Word for word, restate every line of the listing that follows.
---
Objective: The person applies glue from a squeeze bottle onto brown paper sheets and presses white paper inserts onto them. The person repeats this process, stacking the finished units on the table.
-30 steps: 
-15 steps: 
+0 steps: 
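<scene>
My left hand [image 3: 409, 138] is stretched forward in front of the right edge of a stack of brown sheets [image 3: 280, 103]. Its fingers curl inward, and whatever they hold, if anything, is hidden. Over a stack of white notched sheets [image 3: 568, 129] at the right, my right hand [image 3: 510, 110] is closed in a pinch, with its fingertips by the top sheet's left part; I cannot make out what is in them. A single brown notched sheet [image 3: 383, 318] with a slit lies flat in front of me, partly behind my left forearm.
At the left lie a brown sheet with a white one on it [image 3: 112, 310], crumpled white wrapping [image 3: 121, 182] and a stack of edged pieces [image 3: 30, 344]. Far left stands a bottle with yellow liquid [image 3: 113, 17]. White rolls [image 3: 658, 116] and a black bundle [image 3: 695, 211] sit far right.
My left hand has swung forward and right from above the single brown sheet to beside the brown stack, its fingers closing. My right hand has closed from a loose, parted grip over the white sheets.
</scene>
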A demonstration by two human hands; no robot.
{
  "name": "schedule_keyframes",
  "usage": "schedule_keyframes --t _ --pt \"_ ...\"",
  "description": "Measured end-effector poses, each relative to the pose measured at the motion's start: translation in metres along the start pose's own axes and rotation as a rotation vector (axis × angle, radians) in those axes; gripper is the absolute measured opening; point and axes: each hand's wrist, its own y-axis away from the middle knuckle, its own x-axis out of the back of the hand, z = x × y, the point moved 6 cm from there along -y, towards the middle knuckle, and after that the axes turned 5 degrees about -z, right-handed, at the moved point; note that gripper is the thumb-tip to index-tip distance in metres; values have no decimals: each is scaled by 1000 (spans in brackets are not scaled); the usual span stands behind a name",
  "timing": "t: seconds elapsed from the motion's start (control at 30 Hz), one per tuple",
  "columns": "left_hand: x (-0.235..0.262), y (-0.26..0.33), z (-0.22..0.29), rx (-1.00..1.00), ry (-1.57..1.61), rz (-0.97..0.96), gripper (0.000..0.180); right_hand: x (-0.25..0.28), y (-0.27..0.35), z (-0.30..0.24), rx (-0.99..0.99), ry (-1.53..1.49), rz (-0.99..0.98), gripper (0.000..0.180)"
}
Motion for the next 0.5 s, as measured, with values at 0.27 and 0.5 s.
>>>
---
_TASK RESULT_
Objective: The person applies glue from a squeeze bottle onto brown paper sheets and presses white paper inserts onto them. The person repeats this process, stacking the finished units on the table.
-30 steps: 
-15 steps: 
+0 steps: 
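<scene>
My left hand [image 3: 409, 138] is stretched forward in front of the right edge of a stack of brown sheets [image 3: 280, 103]. Its fingers curl inward, and whatever they hold, if anything, is hidden. Over a stack of white notched sheets [image 3: 568, 129] at the right, my right hand [image 3: 510, 110] is closed in a pinch, with its fingertips by the top sheet's left part; I cannot make out what is in them. A single brown notched sheet [image 3: 383, 318] with a slit lies flat in front of me, partly behind my left forearm.
At the left lie a brown sheet with a white one on it [image 3: 112, 310], crumpled white wrapping [image 3: 121, 182] and a stack of edged pieces [image 3: 30, 344]. Far left stands a bottle with yellow liquid [image 3: 113, 17]. White rolls [image 3: 658, 116] and a black bundle [image 3: 695, 211] sit far right.
My left hand has swung forward and right from above the single brown sheet to beside the brown stack, its fingers closing. My right hand has closed from a loose, parted grip over the white sheets.
</scene>
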A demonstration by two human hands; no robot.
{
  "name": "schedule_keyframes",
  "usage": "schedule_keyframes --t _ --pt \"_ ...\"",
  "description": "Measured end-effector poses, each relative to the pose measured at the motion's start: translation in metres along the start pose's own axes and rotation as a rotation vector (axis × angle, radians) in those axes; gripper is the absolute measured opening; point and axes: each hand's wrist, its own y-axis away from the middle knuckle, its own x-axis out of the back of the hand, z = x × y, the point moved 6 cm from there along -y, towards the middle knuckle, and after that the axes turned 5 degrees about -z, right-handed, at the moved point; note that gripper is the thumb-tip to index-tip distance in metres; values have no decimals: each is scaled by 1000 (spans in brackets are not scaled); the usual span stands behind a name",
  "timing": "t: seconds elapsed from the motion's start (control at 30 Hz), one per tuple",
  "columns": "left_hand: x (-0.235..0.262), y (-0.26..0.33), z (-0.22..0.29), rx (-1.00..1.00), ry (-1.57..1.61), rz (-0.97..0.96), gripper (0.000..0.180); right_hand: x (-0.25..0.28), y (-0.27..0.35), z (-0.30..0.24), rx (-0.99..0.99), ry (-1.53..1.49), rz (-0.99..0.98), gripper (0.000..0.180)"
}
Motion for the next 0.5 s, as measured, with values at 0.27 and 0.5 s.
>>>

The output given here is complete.